Andy Warhol se paseaba con un gran letrero en la camisa: «Artista famoso». Me imagino que le parecería gracioso. ¡Vaya por Dios! Jennie odiaba a los pretenciosos. Se le acercó directamente y le arrancó el letrero. Todo el mundo se tronchó de risa. A mí nunca me ha gustado su obra. Solo tuvo una idea en toda su vida.

¿Qué? Ah, sí, la fiesta… Debo decir que Jennie fue un dechado de buenos modales. Comió un poco de cada plato, y eso que eran muy especiados, nada de su gusto. No tiró nada comestible al suelo. Incluso mantuvo una conversación. Tuvimos que hacer de traductores, claro. A nuestra izquierda estaba el presidente de alguna empresa, que se volvió hacia Jennie y le preguntó si le gustaba la cena.

Hugo, que era el encargado de la traducción, preguntó por señas: ¿Comida gustar Jennie? Jennie contestó enseguida: ¡Comida puaj!

¿Quiere que le haga otra demostración? Madre mía. Bueno, lo intentaré. El caso es que Jennie causó sensación. A ver si me acuerdo…

Alguien preguntó si le gustaba la compañía, y Hugo volvió a traducir: ¿Gente gustar Jennie? Hugo tenía una gracia especial para hacer los signos; despacio, y a la vez con precisión y elegancia. Como un director de orquesta. ¡Qué distinguido estaba con su traje! Siempre me acordaré de aquella noche. Madre mía…

En fin, que Jennie contestó haciendo los signos de Jennie gustar Jennie, que provocaron nuevas risotadas. La verdad es que ahora que lo pienso casi no me lo creo. Qué chimpancé más listo… No sé cómo supo qué decir.

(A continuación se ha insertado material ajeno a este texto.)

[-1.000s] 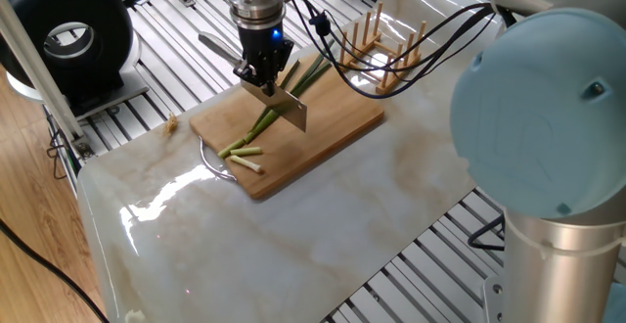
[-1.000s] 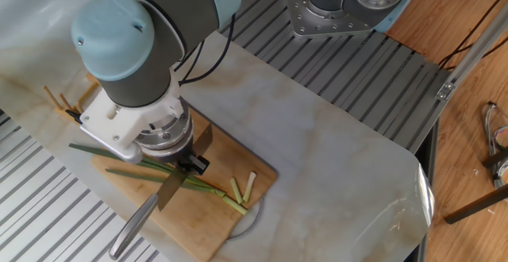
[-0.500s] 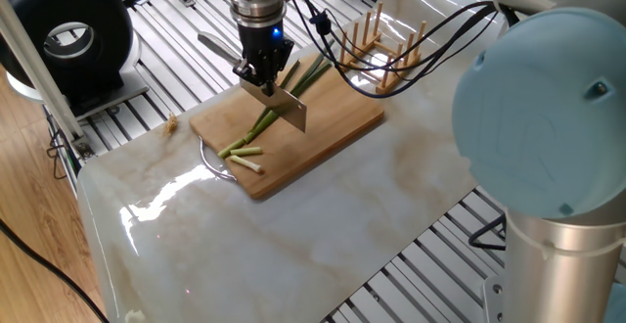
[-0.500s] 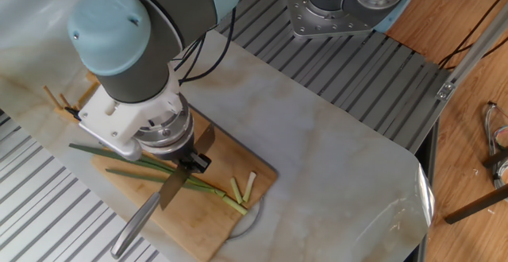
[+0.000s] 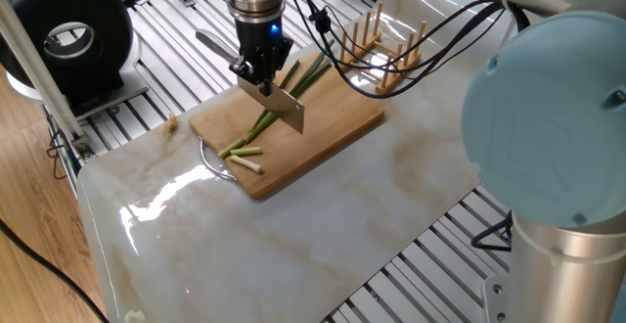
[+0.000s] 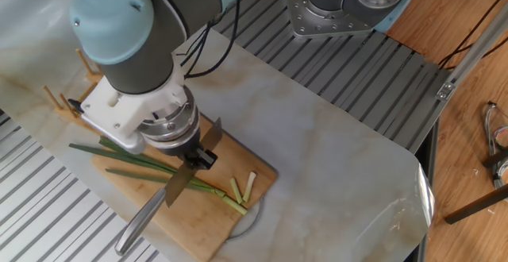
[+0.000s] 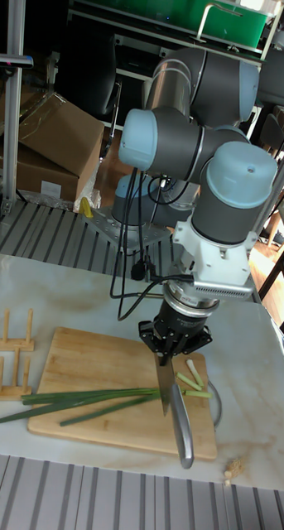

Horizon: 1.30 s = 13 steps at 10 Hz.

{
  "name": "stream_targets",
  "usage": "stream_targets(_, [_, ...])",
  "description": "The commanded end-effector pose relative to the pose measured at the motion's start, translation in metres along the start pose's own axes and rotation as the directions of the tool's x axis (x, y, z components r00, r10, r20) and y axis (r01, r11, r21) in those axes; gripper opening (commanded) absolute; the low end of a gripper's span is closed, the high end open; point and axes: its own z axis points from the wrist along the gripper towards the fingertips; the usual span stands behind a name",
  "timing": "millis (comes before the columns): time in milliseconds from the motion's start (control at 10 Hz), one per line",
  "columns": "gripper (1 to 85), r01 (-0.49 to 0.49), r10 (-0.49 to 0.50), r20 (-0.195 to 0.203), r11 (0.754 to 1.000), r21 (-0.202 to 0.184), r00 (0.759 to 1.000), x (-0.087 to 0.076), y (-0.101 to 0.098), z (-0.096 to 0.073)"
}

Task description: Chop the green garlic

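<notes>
The gripper point(image 5: 258, 71) is clamped on a knife point(image 5: 281, 109), whose blade hangs over the green garlic point(image 5: 266, 119) lying on a wooden cutting board point(image 5: 337, 127). One fixed view shows the flat of the blade angled down across the stalk; whether the edge touches the stalk cannot be told. That view also shows short cut pieces point(image 5: 241, 151) near the board's front corner, a wooden peg rack point(image 5: 383, 41) behind the board, and a small scrap point(image 5: 172, 121) on the marble tabletop point(image 5: 323, 225).

The other fixed view looks down past the arm's bulk, which hides most of the board point(image 6: 194, 214). Here the knife's grey handle point(image 6: 141, 221) sticks out past the board edge, and the garlic's dark green leaves point(image 6: 119, 148) run out to the left.

The tall fixed view shows the gripper point(image 7: 173, 345) from the front, the knife point(image 7: 172, 402) pointing toward the camera, and the stalk point(image 7: 92, 397) stretched across the board point(image 7: 84, 356). The finger pads are too dark to make out.
</notes>
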Motion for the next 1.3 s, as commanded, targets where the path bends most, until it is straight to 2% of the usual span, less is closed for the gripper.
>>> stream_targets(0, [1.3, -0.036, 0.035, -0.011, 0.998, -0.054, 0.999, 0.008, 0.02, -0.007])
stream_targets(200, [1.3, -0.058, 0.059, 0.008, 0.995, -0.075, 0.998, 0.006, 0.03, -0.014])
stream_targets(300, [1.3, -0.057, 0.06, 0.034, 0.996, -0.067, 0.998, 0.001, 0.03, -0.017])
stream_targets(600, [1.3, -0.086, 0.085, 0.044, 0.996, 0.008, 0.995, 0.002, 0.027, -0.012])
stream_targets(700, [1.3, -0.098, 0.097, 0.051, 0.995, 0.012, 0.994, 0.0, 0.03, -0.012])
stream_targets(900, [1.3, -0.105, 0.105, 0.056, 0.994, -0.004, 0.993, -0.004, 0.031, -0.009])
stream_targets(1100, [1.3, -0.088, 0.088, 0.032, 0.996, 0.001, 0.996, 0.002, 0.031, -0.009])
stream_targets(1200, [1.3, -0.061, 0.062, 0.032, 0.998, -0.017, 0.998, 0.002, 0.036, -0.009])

Le encantaba ser el centro de atención. Naturalmente, empezó a hacer signos de Abrazo Jennie, abrazo Jennie. Hugo volvió a traducirlo, y la abrazó efusivamente. Estaban todos encantados.

Después Jennie quiso un plátano. Repetía el signo todo el rato. Alguien preguntó qué decía, y en cuanto Hugo lo tradujo se levantó todo el mundo a la vez para llamar a un camarero y pedir un plátano. Jennie podría haber sido una princesa. Como nadie encontraba ningún plátano, se armó la de san Quintín y a un camarero le dejaron de vuelta y media. Al final apareció un plátano. Creo que mandaron a alguien a la frutería.

Jennie estaba más en forma que nunca. Compartíamos mesa con Jackson Pollock (sabe, ¿no?, el que pintaba con churretes). Creo que el pobre había bebido demasiado, y preguntó a Jennie: «¿Te gusto?». Jennie contestó: Tú tonto. ¡Madre mía! ¡A Jennie no se le preguntaban esas cosas! Nuestra punta de la mesa temblaba por las carcajadas. Nos miraba todo el mundo. Se les notaban las ganas de estar sentados a nuestra mesa. Hugo se lo pasaba en grande.

Preguntó por señas a Jennie: ¿Quién tonto?, y ella contestó enseguida: ¡Tú tonto! Entonces Hugo le preguntó: ¿Él tonto?, señalando a Pollock. Era más pillo… Empezó a decirle a Pollock que Jennie y él tenían algo en común en su forma de pintar. Da la casualidad de que a mí me gusta la obra de Pollock, pero Hugo era un poco anticuado en sus gustos artísticos. Anda, ya me estoy apartando otra vez del tema… El caso es que Jennie se excitó y empezó a hacer signos de ¡Tontos, tontos, todos tontos!, a la vez que brincaba en la silla. Fue muy divertido. Aquella noche Jennie estuvo encantadora, tal como era.

Durante el postre, se acercó Bobby Kennedy y se puso en cuclillas al lado de la silla de Jennie. Nunca me olvidaré de su conversación. Quería saber si Jennie se estaba divirtiendo. Se lo tradujo Hugo.

Jennie contestó enseguida: ¡Jennie divertido, Jennie divertido! Y luego le dijo al senador Kennedy: Perseguir cosquillas.

Hugo le dijo que Jennie quería perseguirle y hacerle cosquillas. El senador Kennedy se rio y dijo: «A mi mujer no le gustaría».

Así que Hugo tuvo que decirle a Jennie: Esposa dice no.